Stopping right after the line with "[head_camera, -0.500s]", please reproduce the material below exactly from its first line.

= TASK DATA =
[Start of section]

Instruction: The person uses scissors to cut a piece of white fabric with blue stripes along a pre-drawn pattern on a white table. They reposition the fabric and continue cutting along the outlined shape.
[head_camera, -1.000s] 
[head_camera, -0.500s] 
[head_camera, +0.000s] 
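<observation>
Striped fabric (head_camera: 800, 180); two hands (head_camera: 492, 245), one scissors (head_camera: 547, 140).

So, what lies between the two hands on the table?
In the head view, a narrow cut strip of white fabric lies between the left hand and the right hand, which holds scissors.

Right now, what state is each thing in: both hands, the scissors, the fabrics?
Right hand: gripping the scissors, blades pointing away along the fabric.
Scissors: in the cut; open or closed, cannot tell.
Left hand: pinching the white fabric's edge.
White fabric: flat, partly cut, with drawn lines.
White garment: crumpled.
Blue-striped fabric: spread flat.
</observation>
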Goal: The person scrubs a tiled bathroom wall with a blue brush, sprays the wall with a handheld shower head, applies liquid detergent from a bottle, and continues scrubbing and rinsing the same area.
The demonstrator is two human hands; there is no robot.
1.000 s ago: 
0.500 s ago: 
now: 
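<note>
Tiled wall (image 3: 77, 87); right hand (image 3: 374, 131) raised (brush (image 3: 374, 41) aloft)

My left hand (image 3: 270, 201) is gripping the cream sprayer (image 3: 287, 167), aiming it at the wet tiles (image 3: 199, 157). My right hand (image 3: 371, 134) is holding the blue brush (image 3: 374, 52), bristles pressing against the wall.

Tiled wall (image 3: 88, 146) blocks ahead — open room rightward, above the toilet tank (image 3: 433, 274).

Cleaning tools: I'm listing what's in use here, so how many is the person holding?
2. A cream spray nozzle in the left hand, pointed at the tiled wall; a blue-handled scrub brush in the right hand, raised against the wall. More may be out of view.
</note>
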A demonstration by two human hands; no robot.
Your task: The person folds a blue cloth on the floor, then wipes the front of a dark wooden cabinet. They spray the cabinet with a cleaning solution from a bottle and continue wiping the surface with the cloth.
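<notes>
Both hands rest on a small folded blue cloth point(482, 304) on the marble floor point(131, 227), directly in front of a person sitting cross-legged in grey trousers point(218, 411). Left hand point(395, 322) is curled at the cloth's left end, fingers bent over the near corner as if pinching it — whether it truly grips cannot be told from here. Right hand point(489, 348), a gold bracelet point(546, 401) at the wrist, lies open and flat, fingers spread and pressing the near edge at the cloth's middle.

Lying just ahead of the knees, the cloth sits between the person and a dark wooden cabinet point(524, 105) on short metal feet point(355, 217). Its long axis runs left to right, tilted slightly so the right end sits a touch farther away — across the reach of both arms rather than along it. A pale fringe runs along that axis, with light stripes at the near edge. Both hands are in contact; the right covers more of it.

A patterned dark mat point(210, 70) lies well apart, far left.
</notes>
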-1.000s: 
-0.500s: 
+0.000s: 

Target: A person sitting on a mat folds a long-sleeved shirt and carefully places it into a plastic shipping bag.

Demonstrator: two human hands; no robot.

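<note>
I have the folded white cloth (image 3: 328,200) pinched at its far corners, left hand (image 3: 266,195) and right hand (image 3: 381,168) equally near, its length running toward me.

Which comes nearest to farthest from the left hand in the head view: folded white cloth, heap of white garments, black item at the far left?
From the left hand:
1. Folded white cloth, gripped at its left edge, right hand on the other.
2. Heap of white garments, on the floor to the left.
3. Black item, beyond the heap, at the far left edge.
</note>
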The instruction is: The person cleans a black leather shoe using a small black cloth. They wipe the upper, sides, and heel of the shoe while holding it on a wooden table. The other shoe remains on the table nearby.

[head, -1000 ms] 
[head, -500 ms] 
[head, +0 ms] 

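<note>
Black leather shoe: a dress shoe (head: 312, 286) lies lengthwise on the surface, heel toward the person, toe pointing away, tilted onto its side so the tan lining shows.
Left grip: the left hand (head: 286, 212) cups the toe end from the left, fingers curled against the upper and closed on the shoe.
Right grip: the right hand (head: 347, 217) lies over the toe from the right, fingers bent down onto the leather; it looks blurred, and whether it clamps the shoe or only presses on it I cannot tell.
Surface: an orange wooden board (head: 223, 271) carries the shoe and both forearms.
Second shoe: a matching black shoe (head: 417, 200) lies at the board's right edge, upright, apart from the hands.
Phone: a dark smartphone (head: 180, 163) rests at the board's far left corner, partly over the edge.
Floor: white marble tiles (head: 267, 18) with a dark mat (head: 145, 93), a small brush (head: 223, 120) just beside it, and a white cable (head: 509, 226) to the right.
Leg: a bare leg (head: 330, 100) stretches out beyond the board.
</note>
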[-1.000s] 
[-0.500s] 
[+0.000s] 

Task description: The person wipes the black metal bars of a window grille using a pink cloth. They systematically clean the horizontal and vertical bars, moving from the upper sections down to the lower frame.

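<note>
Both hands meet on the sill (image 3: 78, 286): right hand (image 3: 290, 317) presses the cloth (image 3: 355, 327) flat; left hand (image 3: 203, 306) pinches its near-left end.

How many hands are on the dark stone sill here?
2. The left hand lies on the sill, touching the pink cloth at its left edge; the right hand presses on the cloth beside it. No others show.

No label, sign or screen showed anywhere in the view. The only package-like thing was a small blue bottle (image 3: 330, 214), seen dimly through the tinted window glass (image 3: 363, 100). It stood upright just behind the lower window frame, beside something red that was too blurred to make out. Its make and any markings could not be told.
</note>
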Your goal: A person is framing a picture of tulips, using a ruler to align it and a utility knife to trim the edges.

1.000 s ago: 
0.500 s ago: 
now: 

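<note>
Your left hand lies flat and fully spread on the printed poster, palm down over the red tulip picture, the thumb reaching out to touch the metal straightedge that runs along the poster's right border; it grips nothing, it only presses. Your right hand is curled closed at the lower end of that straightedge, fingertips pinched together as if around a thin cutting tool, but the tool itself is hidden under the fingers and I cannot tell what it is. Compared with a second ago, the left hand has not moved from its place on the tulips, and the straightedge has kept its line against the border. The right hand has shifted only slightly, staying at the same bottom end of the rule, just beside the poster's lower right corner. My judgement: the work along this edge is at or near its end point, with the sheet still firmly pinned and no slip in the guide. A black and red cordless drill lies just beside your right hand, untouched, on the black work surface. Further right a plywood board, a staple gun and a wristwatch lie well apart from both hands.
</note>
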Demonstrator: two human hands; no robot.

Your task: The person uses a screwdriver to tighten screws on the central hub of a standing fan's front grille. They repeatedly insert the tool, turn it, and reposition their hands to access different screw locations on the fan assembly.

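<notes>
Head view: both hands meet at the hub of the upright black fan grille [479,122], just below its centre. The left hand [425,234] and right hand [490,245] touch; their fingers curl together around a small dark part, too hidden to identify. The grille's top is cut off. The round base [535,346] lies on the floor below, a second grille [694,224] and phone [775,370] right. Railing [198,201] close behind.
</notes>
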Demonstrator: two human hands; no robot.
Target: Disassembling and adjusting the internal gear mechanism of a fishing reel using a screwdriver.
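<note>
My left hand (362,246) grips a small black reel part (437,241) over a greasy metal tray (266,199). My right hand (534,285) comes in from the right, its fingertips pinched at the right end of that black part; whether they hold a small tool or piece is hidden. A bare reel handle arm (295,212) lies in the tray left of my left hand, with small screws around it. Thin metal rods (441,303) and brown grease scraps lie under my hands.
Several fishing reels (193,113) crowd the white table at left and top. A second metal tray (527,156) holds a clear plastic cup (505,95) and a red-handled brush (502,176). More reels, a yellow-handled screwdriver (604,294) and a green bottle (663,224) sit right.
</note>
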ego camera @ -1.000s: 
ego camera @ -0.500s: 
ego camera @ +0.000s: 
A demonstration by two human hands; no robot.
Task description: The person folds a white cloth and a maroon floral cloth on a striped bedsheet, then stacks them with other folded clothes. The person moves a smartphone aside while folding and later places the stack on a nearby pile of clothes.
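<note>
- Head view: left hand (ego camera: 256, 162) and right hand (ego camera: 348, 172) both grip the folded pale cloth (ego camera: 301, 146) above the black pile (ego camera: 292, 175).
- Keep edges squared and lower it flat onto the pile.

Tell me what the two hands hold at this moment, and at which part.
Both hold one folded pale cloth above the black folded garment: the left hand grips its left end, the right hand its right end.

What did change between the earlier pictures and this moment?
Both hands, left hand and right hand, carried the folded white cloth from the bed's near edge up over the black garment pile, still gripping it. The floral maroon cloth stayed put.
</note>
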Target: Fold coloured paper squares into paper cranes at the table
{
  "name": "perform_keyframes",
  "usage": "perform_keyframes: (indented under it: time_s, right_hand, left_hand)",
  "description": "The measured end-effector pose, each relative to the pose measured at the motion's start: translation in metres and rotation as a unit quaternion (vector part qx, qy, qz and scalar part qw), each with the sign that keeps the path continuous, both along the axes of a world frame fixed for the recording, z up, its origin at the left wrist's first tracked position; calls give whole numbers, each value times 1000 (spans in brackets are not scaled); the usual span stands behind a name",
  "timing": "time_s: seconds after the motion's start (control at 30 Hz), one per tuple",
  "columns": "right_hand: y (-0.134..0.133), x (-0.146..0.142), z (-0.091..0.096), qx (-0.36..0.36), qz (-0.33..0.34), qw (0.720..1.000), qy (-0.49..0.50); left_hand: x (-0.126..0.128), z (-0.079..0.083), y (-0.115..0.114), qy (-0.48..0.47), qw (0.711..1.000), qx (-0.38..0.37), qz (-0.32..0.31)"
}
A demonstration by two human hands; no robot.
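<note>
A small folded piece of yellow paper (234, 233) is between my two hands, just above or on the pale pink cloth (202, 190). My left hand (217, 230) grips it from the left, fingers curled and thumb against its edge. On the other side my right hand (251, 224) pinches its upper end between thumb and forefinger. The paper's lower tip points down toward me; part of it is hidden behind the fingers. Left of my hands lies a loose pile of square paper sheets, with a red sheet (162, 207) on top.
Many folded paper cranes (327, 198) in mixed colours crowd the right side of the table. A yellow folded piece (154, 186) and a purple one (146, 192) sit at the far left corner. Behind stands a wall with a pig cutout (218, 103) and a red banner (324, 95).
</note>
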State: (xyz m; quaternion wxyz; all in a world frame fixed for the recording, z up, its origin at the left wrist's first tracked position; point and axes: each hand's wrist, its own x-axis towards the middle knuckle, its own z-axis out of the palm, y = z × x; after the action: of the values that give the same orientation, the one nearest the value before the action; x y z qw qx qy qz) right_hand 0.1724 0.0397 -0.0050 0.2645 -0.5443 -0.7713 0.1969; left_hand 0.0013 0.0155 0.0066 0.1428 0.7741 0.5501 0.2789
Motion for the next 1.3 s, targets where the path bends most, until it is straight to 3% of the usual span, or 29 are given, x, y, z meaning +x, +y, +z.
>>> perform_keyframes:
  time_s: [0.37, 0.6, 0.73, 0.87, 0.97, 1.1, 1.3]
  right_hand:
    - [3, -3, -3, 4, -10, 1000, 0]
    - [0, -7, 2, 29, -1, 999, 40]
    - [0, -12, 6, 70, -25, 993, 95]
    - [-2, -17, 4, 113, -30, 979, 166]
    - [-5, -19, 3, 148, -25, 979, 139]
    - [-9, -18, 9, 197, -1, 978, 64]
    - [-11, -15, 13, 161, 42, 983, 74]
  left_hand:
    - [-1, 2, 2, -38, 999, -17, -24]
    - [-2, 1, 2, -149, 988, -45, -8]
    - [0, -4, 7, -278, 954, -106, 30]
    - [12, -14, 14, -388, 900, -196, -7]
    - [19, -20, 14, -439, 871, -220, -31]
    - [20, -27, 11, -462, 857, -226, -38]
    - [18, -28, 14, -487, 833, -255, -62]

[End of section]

= EXERCISE ANSWER =
Instruction: The person uses scissors to cut a piece of white fabric with blue stripes along a pre-drawn pattern on a white table. They reposition the fabric and continue cutting along the outlined shape.
[head_camera, -1.000s] 
[head_camera, -0.500s] 

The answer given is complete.